Re: [PATCH 1/4] hashfile: allow skipping the hash function

Ævar Arnfjörð Bjarmason <avarab@xxxxxxxxx> · Wed, 07 Dec 2022 23:13:15 +0100

On Wed, Dec 07 2022, Derrick Stolee via GitGitGadget wrote:

> From: Derrick Stolee <derrickstolee@xxxxxxxxxx>
> [...]
> However, hashing the file contents during write comes at a performance
> penalty. It's slower to hash the bytes on their way to the disk than
> without that step. This problem is made worse by the replacement of
> hardware-accelerated SHA1 computations with the software-based sha1dc
> computation.

More on that lack of HW accel later...

> This write cost is significant

Don't you mean hashing cost, or do we also do additional writes if we do
the hashing?

> , and the checksum capability is likely
> not worth that cost for such a short-lived file. The index is rewritten
> frequently and the only time the checksum is checked is during 'git
> fsck'. Thus, it would be helpful to allow a user to opt-out of the hash
> computation.

I didn't know that, and had assumed that we at least checked it on the
full read (and I found this bit of the commit message after writing the
last paragraphs here at the end, so maybe skipping this is fine...).

> [...]
> @@ -64,7 +65,12 @@ int finalize_hashfile(struct hashfile *f, unsigned char *result,
>  	int fd;
>  
>  	hashflush(f);
> -	the_hash_algo->final_fn(f->buffer, &f->ctx);
> +
> +	if (f->skip_hash)
> +		memset(f->buffer, 0, the_hash_algo->rawsz);

Here you're hardcoding a new version of null_oid(), but we can use it
instead. Perhaps:

	diff --git a/csum-file.c b/csum-file.c
	index 3243473c3d7..b54c4f66cbb 100644
	--- a/csum-file.c
	+++ b/csum-file.c
	@@ -63,11 +63,12 @@ int finalize_hashfile(struct hashfile *f, unsigned char *result,
	 		      enum fsync_component component, unsigned int flags)
	 {
	 	int fd;
	+	const struct object_id *const noid = null_oid();

	 	hashflush(f);

	 	if (f->skip_hash)
	-		memset(f->buffer, 0, the_hash_algo->rawsz);
	+		memcpy(f->buffer, noid, sizeof(*noid));
	 	else
	 		the_hash_algo->final_fn(f->buffer, &f->ctx);

> @@ -153,6 +160,7 @@ static struct hashfile *hashfd_internal(int fd, const char *name,
>  	f->tp = tp;
>  	f->name = name;
>  	f->do_crc = 0;
> +	f->skip_hash = 0;
>  	the_hash_algo->init_fn(&f->ctx);
>  
>  	f->buffer_len = buffer_len;

I think I pointed out in the RFC that we'd be much faster with
non-sha1collisiondetection, and that maybe this would get us partway to
the performance you desired (or maybe we'd think that was a more
acceptable trade-off, as it didn't make the format
backwards-incompatible).

But just from seeing "do_crc" here in the context, did you benchmark it
against that? How does it perform?

There's no place to put that in the index, but we *could* encode it in
the hash, just with a lot of leading zeros.

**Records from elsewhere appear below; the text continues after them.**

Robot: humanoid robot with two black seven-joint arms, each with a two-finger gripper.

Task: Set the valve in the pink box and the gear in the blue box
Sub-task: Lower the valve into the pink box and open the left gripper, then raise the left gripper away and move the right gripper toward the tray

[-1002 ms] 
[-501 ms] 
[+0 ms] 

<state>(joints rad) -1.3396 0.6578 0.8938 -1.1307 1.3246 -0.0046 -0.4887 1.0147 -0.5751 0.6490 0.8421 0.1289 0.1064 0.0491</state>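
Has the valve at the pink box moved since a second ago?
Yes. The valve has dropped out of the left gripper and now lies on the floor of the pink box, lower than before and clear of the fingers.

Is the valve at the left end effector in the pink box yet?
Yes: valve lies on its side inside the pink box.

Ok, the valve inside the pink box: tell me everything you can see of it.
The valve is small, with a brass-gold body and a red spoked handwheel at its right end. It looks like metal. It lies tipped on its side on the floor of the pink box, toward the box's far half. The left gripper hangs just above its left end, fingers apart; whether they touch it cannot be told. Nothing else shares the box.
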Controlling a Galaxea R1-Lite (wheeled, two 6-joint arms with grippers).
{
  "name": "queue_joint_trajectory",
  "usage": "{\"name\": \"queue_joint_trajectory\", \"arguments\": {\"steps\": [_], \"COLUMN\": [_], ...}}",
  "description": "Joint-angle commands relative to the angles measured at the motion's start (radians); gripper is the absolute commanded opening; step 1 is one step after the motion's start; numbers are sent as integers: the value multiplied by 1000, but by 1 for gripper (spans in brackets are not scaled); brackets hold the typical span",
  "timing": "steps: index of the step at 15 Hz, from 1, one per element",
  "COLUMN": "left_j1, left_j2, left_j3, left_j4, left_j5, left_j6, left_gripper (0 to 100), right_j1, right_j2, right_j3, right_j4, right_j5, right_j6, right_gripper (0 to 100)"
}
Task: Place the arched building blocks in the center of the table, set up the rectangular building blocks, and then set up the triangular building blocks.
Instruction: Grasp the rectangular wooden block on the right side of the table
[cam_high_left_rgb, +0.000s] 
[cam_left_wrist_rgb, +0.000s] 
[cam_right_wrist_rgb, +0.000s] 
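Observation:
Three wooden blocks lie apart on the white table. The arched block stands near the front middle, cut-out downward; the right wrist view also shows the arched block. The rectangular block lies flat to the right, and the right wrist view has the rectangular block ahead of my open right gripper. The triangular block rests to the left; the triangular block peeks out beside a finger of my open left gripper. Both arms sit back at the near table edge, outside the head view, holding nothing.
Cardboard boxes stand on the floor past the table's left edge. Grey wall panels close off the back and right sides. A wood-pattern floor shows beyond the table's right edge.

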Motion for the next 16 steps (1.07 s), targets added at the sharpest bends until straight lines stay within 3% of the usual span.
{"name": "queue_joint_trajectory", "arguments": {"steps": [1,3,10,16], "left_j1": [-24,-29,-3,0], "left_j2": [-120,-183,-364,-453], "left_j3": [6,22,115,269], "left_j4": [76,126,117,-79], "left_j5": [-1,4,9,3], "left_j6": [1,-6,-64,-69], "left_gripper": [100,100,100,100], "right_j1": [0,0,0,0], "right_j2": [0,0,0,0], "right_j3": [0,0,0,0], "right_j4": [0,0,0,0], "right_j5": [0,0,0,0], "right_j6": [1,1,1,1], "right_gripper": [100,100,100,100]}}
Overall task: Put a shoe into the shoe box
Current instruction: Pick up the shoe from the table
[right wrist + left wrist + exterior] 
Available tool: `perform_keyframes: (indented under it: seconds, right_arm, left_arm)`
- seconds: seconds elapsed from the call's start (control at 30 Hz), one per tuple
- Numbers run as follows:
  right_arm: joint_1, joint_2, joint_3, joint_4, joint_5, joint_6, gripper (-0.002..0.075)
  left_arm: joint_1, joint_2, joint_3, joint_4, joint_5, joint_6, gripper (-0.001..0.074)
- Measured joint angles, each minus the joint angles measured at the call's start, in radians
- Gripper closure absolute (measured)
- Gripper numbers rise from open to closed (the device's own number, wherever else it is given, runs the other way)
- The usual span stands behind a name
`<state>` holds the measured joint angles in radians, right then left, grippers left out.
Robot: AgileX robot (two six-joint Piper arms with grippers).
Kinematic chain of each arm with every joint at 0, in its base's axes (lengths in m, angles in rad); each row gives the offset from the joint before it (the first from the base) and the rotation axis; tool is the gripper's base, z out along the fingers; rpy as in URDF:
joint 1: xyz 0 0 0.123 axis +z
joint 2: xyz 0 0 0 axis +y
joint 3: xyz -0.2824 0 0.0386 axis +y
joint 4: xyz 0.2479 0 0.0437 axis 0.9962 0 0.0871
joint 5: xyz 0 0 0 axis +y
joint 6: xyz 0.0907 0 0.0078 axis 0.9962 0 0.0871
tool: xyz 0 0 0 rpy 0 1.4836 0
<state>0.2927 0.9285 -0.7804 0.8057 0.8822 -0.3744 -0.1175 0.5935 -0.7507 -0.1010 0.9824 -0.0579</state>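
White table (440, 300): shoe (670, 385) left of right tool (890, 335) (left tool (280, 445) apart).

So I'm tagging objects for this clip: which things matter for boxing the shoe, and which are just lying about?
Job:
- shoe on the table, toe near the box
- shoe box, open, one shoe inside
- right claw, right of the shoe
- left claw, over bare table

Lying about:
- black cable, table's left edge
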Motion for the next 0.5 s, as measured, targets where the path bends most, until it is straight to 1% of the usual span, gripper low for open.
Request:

Maybe that would give us some/most of the performance benefits, with the
benefit of a checksum?

Or maybe not, but I think it's worth exploring & supporting a different
& faster SHA-1 implementation before making (even opt-in) backwards
incompatible format changes for performance reasons, and if even that's
too slow maybe crc32 would be sufficient (but not compatible), but still
safer?